_Exercise description_
Setting aside any pictures, reproduce the data exactly.

********************

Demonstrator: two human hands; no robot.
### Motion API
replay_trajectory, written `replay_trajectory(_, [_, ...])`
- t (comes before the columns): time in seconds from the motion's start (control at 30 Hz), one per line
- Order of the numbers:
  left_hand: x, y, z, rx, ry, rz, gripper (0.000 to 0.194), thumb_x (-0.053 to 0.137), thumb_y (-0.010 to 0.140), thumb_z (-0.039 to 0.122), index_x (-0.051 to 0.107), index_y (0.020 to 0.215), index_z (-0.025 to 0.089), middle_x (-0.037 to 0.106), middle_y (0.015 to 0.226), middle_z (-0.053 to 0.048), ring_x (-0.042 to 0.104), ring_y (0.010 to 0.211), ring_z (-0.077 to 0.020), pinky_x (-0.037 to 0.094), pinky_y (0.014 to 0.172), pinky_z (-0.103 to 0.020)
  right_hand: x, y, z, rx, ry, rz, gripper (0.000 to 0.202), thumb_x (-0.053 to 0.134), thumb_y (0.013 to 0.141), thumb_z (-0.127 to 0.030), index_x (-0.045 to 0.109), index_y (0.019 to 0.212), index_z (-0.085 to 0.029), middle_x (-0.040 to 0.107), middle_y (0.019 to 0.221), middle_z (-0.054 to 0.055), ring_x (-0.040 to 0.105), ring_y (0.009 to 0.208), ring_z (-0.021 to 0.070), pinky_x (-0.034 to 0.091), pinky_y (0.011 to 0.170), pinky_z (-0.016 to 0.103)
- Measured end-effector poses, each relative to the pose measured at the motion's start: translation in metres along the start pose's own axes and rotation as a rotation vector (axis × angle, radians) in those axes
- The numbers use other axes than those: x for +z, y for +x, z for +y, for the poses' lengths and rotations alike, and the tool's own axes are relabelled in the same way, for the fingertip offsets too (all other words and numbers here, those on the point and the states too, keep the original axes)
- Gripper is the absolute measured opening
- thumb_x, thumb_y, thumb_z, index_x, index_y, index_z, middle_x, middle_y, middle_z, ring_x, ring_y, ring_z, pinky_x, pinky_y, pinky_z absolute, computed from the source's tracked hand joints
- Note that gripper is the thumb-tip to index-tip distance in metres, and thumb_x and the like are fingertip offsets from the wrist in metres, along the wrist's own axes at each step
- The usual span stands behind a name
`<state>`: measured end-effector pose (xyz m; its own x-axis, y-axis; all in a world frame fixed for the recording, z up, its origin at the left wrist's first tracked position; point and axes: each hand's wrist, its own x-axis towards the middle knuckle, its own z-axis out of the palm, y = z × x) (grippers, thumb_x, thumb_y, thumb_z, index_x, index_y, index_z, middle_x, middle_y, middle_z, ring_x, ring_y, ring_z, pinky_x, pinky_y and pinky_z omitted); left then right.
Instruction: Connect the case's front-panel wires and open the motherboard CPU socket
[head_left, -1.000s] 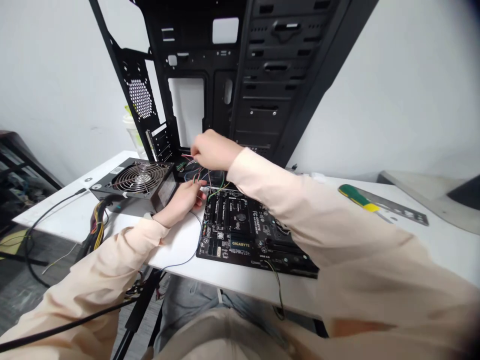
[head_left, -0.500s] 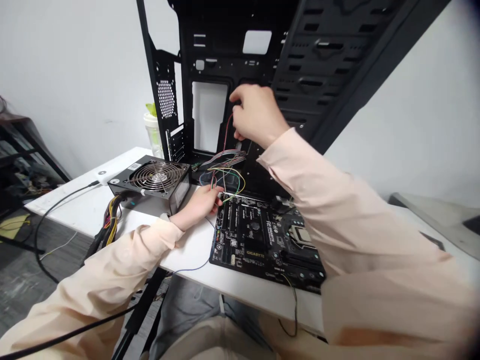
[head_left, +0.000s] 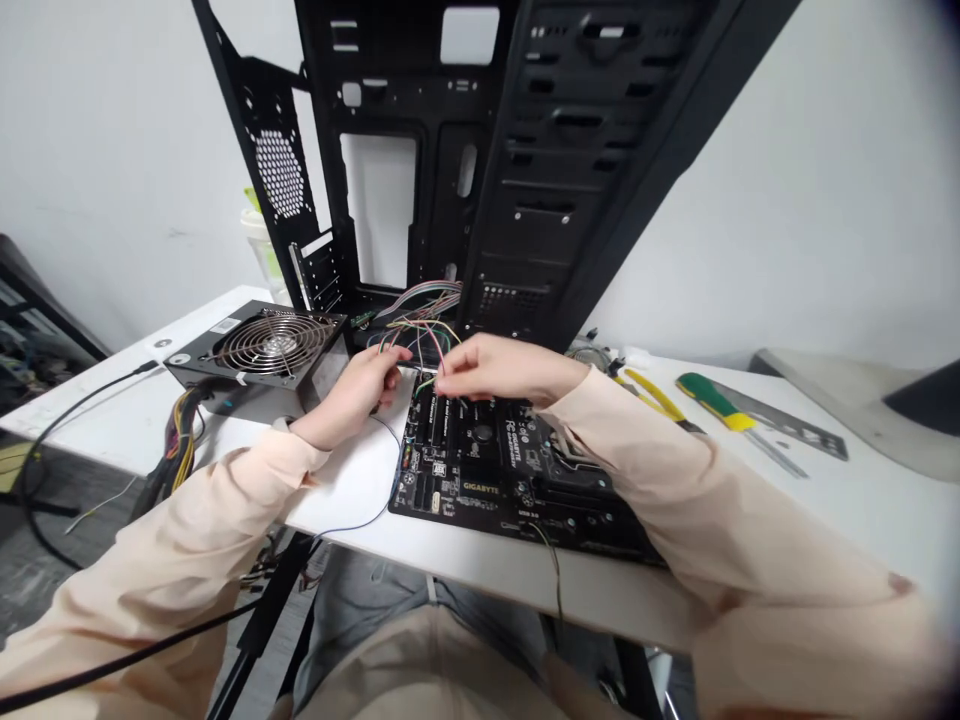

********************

_Task output_
Demonstrator: two human hands; no robot.
### Motion API
replay_trajectory, written `replay_trajectory(_, [_, ...])`
- t (comes before the columns): time in seconds from the motion's start (control at 30 Hz), one per line
- Order of the numbers:
  left_hand: x, y, z, rx, ry, rz, gripper (0.000 to 0.194), thumb_x (-0.053 to 0.137), thumb_y (-0.010 to 0.140), thumb_z (-0.039 to 0.122), index_x (-0.051 to 0.107), index_y (0.020 to 0.215), index_z (-0.025 to 0.089), middle_x (-0.037 to 0.106), middle_y (0.015 to 0.226), middle_z (-0.053 to 0.048), ring_x (-0.042 to 0.104), ring_y (0.010 to 0.211), ring_z (-0.077 to 0.020), pinky_x (-0.037 to 0.094), pinky_y (0.014 to 0.172), pinky_z (-0.103 to 0.020)
  right_hand: x, y, z, rx, ry, rz, gripper (0.000 to 0.202), thumb_x (-0.053 to 0.134), thumb_y (0.013 to 0.141), thumb_z (-0.127 to 0.030), index_x (-0.045 to 0.109), index_y (0.019 to 0.212), index_z (-0.085 to 0.029), middle_x (-0.040 to 0.107), middle_y (0.019 to 0.221), middle_z (-0.054 to 0.055), ring_x (-0.040 to 0.105), ring_y (0.009 to 0.208), ring_z (-0.021 to 0.070), pinky_x (-0.034 to 0.091), pinky_y (0.011 to 0.170), pinky_z (-0.016 to 0.103)
- Measured end-effector poses, each relative to the pose measured at the motion's start: translation in metres along the start pose's own axes and rotation as a rotation vector (axis × angle, radians) in those axes
- The numbers use other axes than those: x for +z, y for +x, z for +y, for the poses' lengths and rotations alike, and the tool's own axes are relabelled in the same way, for the fingertip offsets too (all other words and numbers here, those on the point and the states too, keep the original axes)
- Gripper is the absolute measured opening
- thumb_x, thumb_y, thumb_z, index_x, index_y, index_z, middle_x, middle_y, middle_z, ring_x, ring_y, ring_z, pinky_x, pinky_y, pinky_z absolute, computed from the source's tracked hand joints
- Note that gripper is the thumb-tip to index-tip distance in metres, and thumb_x and the like are fingertip offsets from the wrist in metres, along the wrist's own axes at each step
- The usual span stands behind a name
`<state>`: measured end-effector pose (xyz m; its own x-axis, y-axis; all in a world frame fixed for the recording, z up, its origin at the left wrist's first tracked position; point and axes: each hand's wrist, its own x-axis towards the middle knuckle, its own z-axis out of the palm, y = z × x) (grippers, thumb_x, thumb_y, thumb_z, index_x, index_y, index_z, middle_x, middle_y, middle_z, ring_x, ring_y, ring_z, pinky_x, pinky_y and pinky_z omitted); left then right.
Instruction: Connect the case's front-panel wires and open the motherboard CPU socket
[head_left, -1.000s] 
[head_left, -0.500s] 
[head_left, +0.000s] 

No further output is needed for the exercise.